Problem requirements: From the records below, output exactly the lines running from the line containing "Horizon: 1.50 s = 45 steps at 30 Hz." through the line containing "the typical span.", and no others.

── Information given ──

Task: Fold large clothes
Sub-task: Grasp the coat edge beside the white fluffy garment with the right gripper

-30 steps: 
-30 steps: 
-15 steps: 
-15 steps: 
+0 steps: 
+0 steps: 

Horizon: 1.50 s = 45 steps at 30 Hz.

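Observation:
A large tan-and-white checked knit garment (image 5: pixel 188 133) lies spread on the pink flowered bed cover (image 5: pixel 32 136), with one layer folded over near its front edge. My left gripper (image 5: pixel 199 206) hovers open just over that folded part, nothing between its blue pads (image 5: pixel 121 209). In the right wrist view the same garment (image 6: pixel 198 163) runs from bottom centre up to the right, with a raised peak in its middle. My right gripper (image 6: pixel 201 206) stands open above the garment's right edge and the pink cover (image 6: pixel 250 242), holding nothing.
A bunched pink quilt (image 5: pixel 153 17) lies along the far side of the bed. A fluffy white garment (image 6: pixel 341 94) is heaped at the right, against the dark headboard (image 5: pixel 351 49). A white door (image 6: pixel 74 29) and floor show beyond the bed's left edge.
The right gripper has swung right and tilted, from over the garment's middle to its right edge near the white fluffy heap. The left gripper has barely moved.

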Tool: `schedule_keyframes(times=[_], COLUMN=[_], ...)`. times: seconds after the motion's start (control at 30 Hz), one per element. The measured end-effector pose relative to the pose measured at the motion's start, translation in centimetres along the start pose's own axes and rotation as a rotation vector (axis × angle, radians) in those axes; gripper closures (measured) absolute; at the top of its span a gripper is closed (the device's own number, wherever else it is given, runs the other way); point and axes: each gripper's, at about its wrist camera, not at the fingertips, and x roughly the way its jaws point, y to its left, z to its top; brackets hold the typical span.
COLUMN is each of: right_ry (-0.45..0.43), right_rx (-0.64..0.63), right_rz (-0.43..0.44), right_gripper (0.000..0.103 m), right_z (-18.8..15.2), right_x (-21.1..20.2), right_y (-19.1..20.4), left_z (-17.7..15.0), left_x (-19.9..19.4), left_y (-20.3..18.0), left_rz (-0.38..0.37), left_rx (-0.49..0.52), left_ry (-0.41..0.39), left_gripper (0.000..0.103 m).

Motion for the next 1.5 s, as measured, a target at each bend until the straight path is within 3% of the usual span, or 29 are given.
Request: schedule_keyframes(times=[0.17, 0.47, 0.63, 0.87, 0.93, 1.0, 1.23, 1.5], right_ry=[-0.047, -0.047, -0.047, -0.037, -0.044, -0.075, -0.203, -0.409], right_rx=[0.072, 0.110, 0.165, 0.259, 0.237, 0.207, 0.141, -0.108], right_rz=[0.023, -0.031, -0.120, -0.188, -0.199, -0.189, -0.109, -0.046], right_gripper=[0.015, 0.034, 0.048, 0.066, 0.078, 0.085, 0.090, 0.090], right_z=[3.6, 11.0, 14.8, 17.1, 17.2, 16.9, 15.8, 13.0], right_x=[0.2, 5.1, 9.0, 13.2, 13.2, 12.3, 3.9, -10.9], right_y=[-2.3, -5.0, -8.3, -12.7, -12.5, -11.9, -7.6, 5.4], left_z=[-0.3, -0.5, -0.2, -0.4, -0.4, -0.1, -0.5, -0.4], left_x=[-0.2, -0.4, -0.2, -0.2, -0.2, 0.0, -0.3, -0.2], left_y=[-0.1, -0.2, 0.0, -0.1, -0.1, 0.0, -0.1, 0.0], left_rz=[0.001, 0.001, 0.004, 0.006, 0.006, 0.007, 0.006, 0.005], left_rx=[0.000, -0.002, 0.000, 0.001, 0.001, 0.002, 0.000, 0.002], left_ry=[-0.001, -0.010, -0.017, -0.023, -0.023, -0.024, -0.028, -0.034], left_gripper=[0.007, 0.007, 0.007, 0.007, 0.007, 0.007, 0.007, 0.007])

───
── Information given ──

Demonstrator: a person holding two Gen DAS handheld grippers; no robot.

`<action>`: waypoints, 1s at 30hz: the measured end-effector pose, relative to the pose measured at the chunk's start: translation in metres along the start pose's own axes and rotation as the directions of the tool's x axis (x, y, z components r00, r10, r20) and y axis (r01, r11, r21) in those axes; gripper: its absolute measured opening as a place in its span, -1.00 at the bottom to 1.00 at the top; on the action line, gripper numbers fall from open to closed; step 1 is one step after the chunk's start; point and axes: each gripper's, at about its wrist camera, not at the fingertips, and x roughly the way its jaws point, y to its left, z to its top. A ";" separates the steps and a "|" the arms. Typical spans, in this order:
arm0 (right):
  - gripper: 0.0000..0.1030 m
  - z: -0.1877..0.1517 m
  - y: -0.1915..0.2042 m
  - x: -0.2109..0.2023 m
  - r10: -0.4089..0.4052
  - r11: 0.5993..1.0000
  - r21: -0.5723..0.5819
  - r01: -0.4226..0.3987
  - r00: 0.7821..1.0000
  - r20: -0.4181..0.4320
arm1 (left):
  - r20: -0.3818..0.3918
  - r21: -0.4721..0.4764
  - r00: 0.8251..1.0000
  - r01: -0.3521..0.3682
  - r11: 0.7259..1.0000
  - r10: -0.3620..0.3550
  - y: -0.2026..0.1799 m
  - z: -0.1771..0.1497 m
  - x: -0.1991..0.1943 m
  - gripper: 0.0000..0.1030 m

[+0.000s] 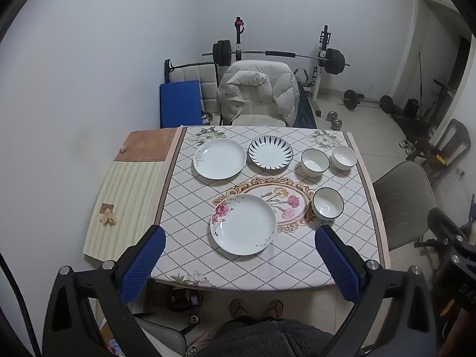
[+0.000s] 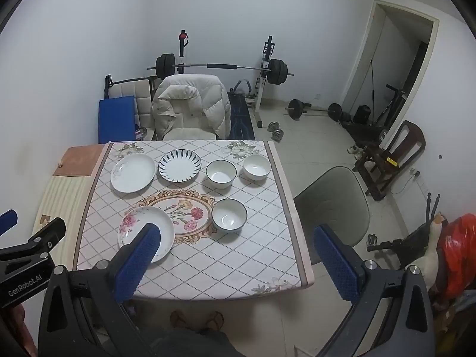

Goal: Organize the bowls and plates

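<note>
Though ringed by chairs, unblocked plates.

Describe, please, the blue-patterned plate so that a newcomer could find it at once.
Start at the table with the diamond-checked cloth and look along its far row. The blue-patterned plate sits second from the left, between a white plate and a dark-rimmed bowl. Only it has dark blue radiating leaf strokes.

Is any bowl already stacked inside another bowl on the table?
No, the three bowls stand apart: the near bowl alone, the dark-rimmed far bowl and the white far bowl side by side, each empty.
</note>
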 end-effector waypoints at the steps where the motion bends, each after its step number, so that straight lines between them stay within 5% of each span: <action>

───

Solved exercise:
Horizon: 1.50 s = 45 steps at 30 Hz.

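Observation:
A large tan-and-white checked knit garment (image 5: pixel 188 133) lies spread on the pink flowered bed cover (image 5: pixel 32 136), with one layer folded over near its front edge. My left gripper (image 5: pixel 199 206) hovers open just over that folded part, nothing between its blue pads (image 5: pixel 121 209). In the right wrist view the same garment (image 6: pixel 198 163) runs from bottom centre up to the right, with a raised peak in its middle. My right gripper (image 6: pixel 201 206) stands open above the garment's right edge and the pink cover (image 6: pixel 250 242), holding nothing.
A bunched pink quilt (image 5: pixel 153 17) lies along the far side of the bed. A fluffy white garment (image 6: pixel 341 94) is heaped at the right, against the dark headboard (image 5: pixel 351 49). A white door (image 6: pixel 74 29) and floor show beyond the bed's left edge.
The right gripper has swung right and tilted, from over the garment's middle to its right edge near the white fluffy heap. The left gripper has barely moved.
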
Tool: `schedule_keyframes(times=[_], COLUMN=[_], ...)`. times: seconds after the motion's start (control at 30 Hz), one per element. The measured end-effector pose relative to the pose measured at the motion's start, translation in centimetres along the start pose's own axes and rotation as a rotation vector (axis × angle, radians) in those axes; gripper closures (measured) absolute; at the top of its span a gripper is closed (the device's own number, wherever else it is given, runs the other way); point and axes: each gripper's, at about its wrist camera, not at the fingertips, and x roughly the way its jaws point, y to its left, z to its top; brackets hold the typical span.

Nothing more belongs to this answer.